Hi everyone, Trying to teach myself css and am trying turn my design layout into an html/css site. I've been trying using sitepoint's css anthology, but I'm absolutely terrible lol. Any experts willing to help me layout one page? thx
What part are you stuck on exactly? Turning the structured file (psd/ai/eps/whatever) into individual images? Or that and everything else?
thanks guys for the reply, creative, honestly I've done some minor stuff such as designing the background gradient and small images for the rounded tabs, etc, but taking all the tidbits and completing an all inclusive homepage leaves me bewildered. I'm an html newb but started getting interested after messing around with Dreamweaver about a year ago. Since then I've just been trying to catch and learn how to use CSS. (Coding of any sort is definitely not more forte)
You need to learn CSS firtst, then do some design without images, next try to read website source code and learn how to build an effect you like to do. Google "rounded tabs" and you will find many articles about that.
It sounds like you have the images part down then. Other than that, there's really only two ways to add images into an HTML page, which is via HTML img tag, or add to elements as their background via CSS. I'd give you an example, but I don't know how much you know yet. My best advice is to search google for something like... "how to add images to html" or "add images via css" etc. If you can ask a very specific question, I'll jump on it though ;p
thanks creative, i'm gonna dedicate a few more hours to it tonite and hopefully make some progress haha.

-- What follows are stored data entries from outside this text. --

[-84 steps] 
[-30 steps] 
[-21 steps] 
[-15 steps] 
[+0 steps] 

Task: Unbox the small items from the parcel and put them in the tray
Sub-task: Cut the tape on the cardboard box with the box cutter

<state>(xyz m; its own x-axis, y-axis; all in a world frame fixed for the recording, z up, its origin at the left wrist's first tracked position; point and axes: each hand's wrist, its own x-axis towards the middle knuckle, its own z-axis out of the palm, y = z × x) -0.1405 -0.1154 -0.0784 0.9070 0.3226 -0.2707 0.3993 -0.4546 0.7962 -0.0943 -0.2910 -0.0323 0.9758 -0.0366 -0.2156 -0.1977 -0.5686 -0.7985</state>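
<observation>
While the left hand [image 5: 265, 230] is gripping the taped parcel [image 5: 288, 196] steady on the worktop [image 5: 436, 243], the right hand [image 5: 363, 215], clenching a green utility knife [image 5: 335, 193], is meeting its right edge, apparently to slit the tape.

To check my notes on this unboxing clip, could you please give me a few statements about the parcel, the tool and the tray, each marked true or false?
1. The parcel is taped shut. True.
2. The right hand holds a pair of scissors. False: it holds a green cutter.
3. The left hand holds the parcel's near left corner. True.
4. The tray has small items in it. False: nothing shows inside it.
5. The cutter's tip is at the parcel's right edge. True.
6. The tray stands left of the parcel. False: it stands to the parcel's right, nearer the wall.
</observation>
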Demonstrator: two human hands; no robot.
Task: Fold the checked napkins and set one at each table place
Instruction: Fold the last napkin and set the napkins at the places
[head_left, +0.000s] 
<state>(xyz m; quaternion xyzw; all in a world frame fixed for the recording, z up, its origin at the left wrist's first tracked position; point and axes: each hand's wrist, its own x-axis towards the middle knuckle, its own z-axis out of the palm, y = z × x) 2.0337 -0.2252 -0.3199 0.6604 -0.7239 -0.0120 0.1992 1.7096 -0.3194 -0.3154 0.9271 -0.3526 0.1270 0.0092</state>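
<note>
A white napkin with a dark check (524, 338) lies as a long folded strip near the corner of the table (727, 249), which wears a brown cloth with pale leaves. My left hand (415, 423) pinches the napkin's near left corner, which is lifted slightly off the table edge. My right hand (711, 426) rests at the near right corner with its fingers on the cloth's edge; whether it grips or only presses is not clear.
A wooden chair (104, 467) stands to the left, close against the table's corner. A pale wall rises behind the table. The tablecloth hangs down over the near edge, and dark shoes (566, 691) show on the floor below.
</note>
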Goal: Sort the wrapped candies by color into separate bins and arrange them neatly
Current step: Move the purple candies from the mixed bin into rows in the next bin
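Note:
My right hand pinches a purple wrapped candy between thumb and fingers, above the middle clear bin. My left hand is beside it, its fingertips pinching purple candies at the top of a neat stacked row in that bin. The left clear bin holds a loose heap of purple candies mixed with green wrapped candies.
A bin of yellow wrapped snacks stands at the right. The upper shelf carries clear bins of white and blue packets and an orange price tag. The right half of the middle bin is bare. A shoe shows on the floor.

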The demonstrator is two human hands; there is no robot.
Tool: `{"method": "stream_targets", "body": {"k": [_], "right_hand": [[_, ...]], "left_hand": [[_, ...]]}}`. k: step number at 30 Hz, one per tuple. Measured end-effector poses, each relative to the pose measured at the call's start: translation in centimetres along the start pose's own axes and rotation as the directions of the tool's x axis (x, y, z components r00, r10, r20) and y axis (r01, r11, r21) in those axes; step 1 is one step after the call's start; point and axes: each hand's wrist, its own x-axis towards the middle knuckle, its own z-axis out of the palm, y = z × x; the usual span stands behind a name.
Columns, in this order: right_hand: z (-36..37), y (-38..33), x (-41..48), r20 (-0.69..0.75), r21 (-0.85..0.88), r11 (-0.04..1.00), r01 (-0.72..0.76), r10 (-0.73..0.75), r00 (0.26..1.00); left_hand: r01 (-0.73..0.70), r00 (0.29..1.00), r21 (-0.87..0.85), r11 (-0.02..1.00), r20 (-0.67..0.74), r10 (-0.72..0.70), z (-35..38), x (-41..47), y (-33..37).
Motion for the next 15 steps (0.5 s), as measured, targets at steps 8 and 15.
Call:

I would be glad to help you out as well! Here is a good example of a clean XHTML/CSS page that I built, which you can view the source code and CSS for, so you can start learning a lil more. focalenergy.com/projects/slingshot/buy-learning.html -Patrick
just try to get some basic basic CSS and XHTML help. Then Google all the things you don't know and you will find out!
Not bad, but if anyone else is looking over the code please take these notes/tips into consideration. Fonts specified in pixels as these will not resize in the most popular browser (MSIE6). Do use the shorthand font property As far as I know, any value for height other than `auto` in MSIE6 will trigger hasLayout and the element will contain floats. Instead of math calculation headaches, use auto margins (margin:0 auto. Much less headaches Unless you're doing complex layouts with content before nav/sidebars, you shouldn't resort to absolute positioning. This could have been avoided by floating the header and floating the menu, which are both block level by default but shrinkwrap, or the box containing the elements doesn't take up the full space the parent element allows - instead it only takes up as much space as there is content (sorry if this is confusing) and this would have fit in the header. Oh and, floated elements stack next to each other provided theres enough space on the parent element. Wouldn't target ALL IE browsers. IE6 maybe screwing up but maybe IE7 and IE8 had it right? Would use a background image and float the LIs for this instead of wasting bytes with the img element which is supposed to be content images only. I would have added an id/class to the ul and made a rule for all LIs, then just added a class for the "on" one, and overwritten it with specifity. Empty element? Maybe could've used a different element to apply this gray part on. Inline styles Would have used either the title or the alt, not both. Presentational class name. Give it meaning. Pretend someone's blind... how would you describe it?
ahhhhhh.... ripped apart! lol haha yeah, I can't say that is an example of my best work, or that it is an example of accessible CSS layout. But hey, the client wanted me to get it the PSD sliced up, all code written, be cross-browser compatible in the major browsers and have it validated in less 7 hours. Actually, he wanted it done in 5-6 hours, but this is what happens when you have to rush. You take short cuts. Soulscratch, Why would you use the title or alt attribute, but not both? When you have an image in a link, Firefox will not display the text in the alt attribute, but it will display any text in the title attribute of the <a> tag. So it I feel it is a good idea to declare both, for better usability in Firefox. -Patrick
Actually, I probably would have coded that differently and I wouldn't even resort to alt attribute. You are probably right if its this way.. but Set a background image on the div, forget about any alt attributes. The copy in the image looks like 10-11 pixel Arial... which can easily be copy on top since it isn't anti-aliased. But I can understand if this was done with not much time.. I've probably done it myself
thanks guys, i really appreciate the feedback. Are any of you interested in helping me turn the homepage design into a working layout? I'd be happy to paypal a small fee. I'm afraid it will just take too long for me to put together as it will take a fraction of the time if one of you do it. It's fairly simple, and once I have the initial page, I'm sure I could plug and chug and dissect? if so, send me a PM. thx!